Gays, bisexuals and lesbians are more at risk of having long-term mental health issues and twice as likely to encounter bad experiences with their GP.
Cambridge University researchers have done one of the largest surveys of homosexuals in Britain. During this survey, it was discovered that 19% of bisexual and 12% of lesbian women suffered with mental health problems, compared to 6% of heterosexual females.
Around 15% of bisexual and 11% of gay males have reported problems, compared to 5% of heterosexual males.
The study indicated that bisexual, gay and lesbian males and females were 50% more likely to have negative experiences with primary care services, compared to heterosexuals.
The director of the Cambridge Centre for Health Services Research, Professor Martin Roland, did the research, which was partly funded by the NHS, with academics based at the Harvard Medical School and Rand Corporation. He said that the survey indicates that sexual minorities suffer poorer health and have worse experiences when they consult their GP.
He said that there is the need to ensure that doctors are able to recognise the needs of sexual minorities, and that they receive the same level of care as other patients.
The study was based on two million responses to the 2009-10 English General Practice Patient Survey, which included answers from more than 27000 patients who listed themselves as bisexual, gay or lesbian. This survey has been described as one of the largest of its kind.
The study revealed that poor health which was reported by sexual minorities could be attributed to stressful social and possibly hostile environments which are created by prejudice, discrimination and stigma that they have to face.

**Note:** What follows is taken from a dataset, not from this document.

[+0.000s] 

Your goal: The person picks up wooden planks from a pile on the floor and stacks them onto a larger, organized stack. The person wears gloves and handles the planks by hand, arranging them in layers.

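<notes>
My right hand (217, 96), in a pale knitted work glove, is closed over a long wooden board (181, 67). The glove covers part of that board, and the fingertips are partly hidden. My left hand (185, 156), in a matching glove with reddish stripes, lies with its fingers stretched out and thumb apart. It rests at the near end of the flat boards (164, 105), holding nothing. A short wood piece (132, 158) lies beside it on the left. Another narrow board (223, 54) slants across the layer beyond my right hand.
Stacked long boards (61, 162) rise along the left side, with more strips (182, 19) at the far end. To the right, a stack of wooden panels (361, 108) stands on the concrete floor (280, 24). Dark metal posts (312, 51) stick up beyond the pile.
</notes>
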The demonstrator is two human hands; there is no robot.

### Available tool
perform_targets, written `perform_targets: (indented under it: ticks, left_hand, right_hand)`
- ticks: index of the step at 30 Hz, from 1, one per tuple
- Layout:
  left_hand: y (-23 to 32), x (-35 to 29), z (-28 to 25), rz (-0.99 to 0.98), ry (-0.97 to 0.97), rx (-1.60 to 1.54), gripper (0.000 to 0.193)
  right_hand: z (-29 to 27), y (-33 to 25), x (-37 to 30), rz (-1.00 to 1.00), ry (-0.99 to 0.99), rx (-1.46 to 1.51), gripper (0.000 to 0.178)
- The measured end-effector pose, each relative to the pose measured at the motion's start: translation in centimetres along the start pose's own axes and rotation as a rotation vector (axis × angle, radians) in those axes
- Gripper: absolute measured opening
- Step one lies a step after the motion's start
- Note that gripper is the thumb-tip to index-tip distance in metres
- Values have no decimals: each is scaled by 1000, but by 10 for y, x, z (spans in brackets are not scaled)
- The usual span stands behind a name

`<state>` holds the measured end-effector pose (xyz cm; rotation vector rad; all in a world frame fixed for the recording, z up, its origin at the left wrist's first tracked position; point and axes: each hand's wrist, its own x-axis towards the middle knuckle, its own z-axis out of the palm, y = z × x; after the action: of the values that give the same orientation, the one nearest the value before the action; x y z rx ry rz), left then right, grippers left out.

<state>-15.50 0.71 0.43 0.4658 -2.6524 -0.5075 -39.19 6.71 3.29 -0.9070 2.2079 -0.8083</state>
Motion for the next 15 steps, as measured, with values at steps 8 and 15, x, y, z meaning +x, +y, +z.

The head of policy at Stonewall, the LGBT charity, James Taylor, said this study indicates how bisexual, lesbian and gay people receive inferior mental health care, as well as bad experiences when gaining access to primary care, than heterosexuals. He said it is critical that sexual minorities gain access to high quality healthcare which is free from discrimination and that action should be taken to improve their health.
The study from Cambridge University comes at the same time as a report released by the Trade Union Congress (TUC) and London Metropolitan University, indicating that LGBT services are feeling the effects of austerity.
The general secretary of TUC, Frances O’Grady, said LGBT services were already operating on a shoestring budget where they currently receive only 4p in every £100 of income from the voluntary sector. A small minority remains optimistic that this will improve in future.
The Labour shadow Public Health Minister, Luciana Berger, said the governments needs to make sure that the NHS is a LGBT-friendly organisation. She said staff should obtain training in the particular health needs of this sector. It should be ensured that LGBT people have the confidence to access the required services and be able to communicate comfortably with professionals regarding their health, and receive the highest level of care.